Zuckerberg, on the other hand, is weary of fear-mongering around futuristic technology. "I have pretty strong opinions on this. I am optimistic," Zuckerberg said during a Facebook Live broadcast on Sunday. "And I think people who are naysayers and try to drum up these doomsday scenarios... I just don't understand it. It's really negative and in some ways I think it is pretty irresponsible."
Then, responding to Zuckerberg's "pretty irresponsible" remark, Musk said on Twitter: "I've talked to Mark about this. His understanding of the subject is limited."
Two geeks enter, one geek leaves. That is the law of Bartertown.
(Score: 0) by Anonymous Coward on Thursday July 27 2017, @11:19AM (4 children)
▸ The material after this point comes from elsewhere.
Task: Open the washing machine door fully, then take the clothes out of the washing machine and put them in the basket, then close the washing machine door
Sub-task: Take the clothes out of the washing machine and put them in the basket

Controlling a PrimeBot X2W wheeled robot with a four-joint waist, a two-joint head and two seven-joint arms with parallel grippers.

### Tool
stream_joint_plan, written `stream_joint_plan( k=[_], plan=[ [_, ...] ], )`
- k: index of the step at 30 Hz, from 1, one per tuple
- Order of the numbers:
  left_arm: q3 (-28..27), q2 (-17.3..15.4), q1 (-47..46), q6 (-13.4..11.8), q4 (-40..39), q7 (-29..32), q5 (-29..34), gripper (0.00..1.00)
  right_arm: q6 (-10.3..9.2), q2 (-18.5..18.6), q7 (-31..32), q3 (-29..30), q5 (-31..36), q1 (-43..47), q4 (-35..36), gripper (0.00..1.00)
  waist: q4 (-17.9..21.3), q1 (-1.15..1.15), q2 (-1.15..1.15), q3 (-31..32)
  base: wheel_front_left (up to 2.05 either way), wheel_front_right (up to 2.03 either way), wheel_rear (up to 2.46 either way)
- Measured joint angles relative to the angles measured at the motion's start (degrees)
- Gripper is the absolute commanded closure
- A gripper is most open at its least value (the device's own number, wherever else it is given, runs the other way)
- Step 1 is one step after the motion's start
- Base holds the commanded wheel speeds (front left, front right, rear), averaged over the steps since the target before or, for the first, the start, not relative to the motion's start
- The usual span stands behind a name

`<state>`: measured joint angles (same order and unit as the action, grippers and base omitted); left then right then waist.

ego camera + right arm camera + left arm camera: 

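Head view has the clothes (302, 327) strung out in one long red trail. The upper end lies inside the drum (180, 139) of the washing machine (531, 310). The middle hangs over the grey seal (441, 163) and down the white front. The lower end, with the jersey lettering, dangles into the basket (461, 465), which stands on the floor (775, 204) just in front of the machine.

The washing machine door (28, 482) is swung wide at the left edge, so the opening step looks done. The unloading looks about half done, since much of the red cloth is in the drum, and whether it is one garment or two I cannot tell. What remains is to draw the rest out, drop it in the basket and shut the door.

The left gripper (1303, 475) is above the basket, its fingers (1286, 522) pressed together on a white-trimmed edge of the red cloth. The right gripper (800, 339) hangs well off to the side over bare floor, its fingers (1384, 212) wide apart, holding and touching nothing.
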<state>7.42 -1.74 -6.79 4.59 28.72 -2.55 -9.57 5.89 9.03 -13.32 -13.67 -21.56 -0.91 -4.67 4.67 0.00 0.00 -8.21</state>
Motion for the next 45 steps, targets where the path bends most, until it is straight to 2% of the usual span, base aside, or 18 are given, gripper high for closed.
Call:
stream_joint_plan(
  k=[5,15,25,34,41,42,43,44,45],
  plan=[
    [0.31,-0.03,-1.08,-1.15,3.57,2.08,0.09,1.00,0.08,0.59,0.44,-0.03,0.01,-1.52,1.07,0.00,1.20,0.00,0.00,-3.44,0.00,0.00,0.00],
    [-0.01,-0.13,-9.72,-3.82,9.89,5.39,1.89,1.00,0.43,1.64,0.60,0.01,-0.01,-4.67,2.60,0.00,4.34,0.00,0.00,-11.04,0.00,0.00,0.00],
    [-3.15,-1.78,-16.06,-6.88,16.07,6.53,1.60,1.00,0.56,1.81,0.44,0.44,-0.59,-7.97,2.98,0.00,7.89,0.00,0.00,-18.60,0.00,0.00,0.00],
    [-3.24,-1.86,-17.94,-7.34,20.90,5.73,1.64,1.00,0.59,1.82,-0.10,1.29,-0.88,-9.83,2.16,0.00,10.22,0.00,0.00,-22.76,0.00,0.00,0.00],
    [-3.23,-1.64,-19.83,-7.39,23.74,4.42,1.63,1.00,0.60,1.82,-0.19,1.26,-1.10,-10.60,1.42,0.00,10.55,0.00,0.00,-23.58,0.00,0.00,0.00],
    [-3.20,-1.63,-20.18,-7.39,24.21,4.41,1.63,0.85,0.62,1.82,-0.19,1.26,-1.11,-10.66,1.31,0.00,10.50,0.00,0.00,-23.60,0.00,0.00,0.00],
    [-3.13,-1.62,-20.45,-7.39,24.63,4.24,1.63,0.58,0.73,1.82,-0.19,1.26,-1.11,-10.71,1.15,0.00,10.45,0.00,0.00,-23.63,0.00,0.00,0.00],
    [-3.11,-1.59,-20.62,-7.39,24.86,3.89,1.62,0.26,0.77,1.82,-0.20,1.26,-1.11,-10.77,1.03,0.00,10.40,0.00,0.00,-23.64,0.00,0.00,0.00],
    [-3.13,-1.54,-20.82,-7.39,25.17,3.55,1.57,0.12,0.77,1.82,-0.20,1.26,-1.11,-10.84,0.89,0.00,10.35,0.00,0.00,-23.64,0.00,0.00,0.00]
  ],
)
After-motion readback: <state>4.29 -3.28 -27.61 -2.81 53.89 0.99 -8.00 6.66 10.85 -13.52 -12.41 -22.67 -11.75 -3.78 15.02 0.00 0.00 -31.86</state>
And which is that even greater "xI" that will be the judge of "even better"? Mind you, we as a species and as a community of communicating sentient minds are not hoarding intelligence, but the knowledge - prepackaged solutions, or building blocks for solutions, to recurring problems. With AI left on its own to sharpen its abilities, we are creating something we are unable to analyze and understand how it makes decisions. We gain zero transferable knowledge - I think that is the main problem with AI hype: building essentially a cult around magical black boxes and relying on them.
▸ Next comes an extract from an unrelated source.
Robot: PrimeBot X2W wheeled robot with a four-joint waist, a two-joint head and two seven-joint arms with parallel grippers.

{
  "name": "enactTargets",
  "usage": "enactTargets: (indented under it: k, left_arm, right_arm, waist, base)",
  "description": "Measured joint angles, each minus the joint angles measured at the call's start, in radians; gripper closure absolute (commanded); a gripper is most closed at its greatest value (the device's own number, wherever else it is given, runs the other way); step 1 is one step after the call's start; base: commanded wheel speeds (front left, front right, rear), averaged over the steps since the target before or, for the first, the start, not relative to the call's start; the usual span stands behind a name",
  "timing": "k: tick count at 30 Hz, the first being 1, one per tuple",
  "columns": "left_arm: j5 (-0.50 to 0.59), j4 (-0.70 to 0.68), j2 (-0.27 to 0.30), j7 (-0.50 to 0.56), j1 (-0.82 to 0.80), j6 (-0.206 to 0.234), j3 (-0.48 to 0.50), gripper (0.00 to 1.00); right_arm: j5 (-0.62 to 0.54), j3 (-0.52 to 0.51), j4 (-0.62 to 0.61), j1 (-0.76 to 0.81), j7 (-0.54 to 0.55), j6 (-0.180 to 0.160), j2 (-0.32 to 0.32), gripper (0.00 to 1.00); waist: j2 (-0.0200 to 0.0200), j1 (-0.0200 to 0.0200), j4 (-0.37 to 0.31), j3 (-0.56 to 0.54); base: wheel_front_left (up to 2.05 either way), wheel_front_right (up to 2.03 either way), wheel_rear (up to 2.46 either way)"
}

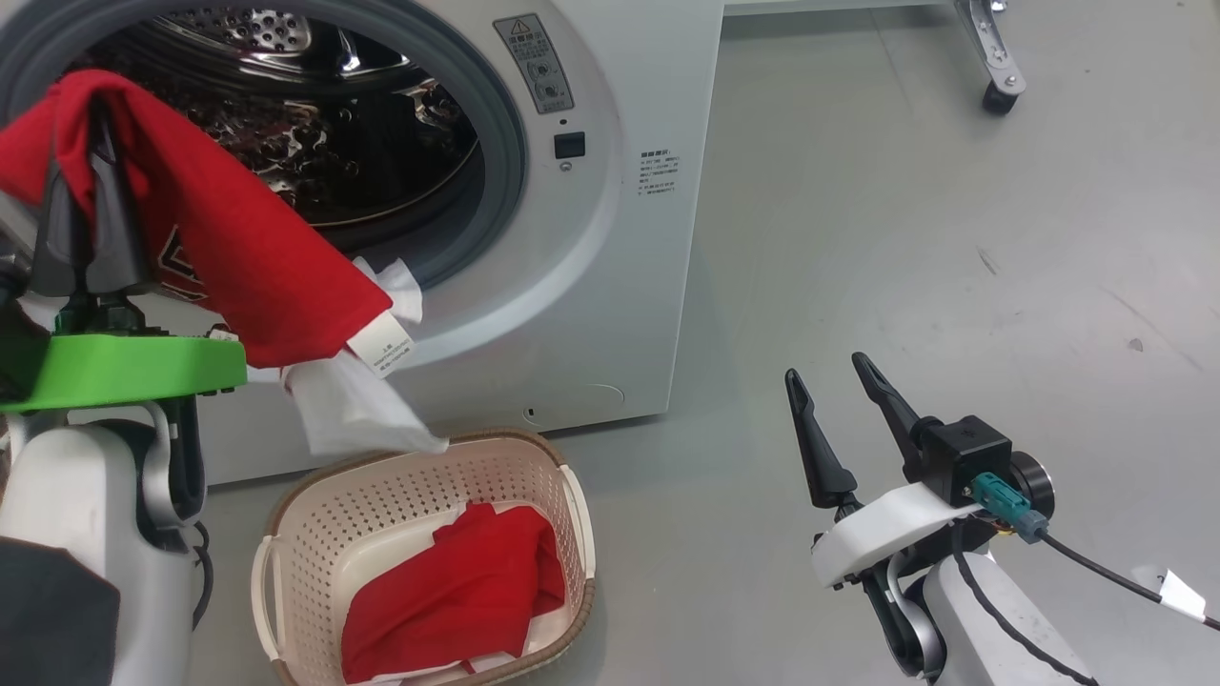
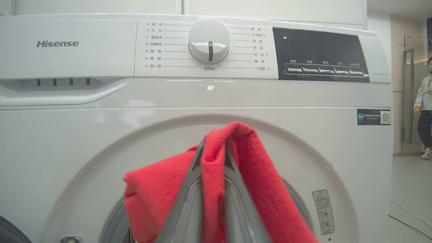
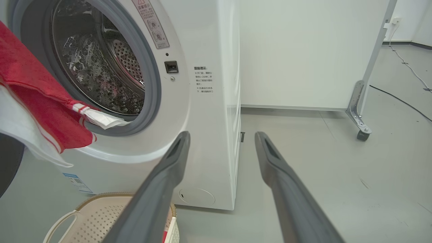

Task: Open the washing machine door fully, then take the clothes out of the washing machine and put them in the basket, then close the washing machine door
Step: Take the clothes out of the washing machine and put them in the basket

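My left gripper (image 1: 93,114) is shut on the clothes, a red garment (image 1: 257,267) with white panels and a small white tag (image 1: 381,348), held up before the washing machine (image 1: 620,238). In the left wrist view the cloth (image 2: 263,175) drapes over the closed gripper (image 2: 214,148). A white end lies on the grey gasket (image 3: 153,101); another hangs to the basket's rim (image 1: 572,495). Another red garment (image 1: 448,591) lies in the basket (image 3: 101,209). The steel drum (image 1: 315,124) is uncovered; the door is out of view. My right gripper (image 1: 825,370) (image 3: 222,135) hangs open and holds nothing, right of the basket.
Bare grey floor (image 1: 953,238) stretches to the right of the machine. A metal leg with a caster (image 1: 996,86) (image 3: 361,131) carries a white partition (image 3: 303,50) behind. A person (image 2: 425,111) stands far off by a glass door.
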Motion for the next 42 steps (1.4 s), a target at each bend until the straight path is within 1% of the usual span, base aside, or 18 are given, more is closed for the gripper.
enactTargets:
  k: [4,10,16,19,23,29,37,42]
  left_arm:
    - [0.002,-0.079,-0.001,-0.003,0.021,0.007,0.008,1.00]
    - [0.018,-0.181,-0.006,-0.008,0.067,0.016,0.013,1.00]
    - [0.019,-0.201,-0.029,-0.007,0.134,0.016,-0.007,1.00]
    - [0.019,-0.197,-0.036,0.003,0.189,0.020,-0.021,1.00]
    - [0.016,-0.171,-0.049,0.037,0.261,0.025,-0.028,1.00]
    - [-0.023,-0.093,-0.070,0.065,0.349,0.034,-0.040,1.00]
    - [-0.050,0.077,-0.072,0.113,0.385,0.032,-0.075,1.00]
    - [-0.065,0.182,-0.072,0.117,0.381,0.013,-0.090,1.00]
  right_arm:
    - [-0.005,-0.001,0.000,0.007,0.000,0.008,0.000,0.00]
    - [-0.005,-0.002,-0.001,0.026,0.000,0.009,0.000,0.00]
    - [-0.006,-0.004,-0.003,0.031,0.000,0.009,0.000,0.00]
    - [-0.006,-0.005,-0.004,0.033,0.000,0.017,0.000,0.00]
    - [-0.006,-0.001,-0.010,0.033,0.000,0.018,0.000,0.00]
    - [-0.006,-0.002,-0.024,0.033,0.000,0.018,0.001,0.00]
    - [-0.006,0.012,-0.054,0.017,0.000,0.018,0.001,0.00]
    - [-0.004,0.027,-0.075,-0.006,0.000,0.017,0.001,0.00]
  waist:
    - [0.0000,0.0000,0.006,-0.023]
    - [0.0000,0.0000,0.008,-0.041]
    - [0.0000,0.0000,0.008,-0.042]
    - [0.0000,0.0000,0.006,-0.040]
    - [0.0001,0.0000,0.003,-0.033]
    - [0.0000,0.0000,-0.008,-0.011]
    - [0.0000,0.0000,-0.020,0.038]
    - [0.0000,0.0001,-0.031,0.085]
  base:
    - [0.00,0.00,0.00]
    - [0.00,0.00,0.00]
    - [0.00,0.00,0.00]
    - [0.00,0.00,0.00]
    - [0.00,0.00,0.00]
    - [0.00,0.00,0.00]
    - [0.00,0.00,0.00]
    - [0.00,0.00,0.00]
Will AI outsmart us? Well, let's put it this way: have machines been overwhelming us with strength and power for centuries? Yes, but machines don't have a will of their own. They are another extension of our will.
Only dangerous AI would be the one trained by purpose to be adversarial to all humans. A lot of effort and focus on that goal is needed to achieve that. So, the enemy is us, once again, if any.
Why would we force personality of an antisocial human being onto an AI, especially on one having direct control over some real potential for damage?
Are we smarter then bugs? No doubt, but why are we unable to keep them out of places we don't want them to be? The point is, you don't need to be smarter than your smartest foe to avoid extinction.
(Score: 2) by cafebabe on Thursday July 27 2017, @01:52PM (3 children)
I presume that you've never watched the film: 2001: A Space Odessy or the film: Colossus: The Forbin Project.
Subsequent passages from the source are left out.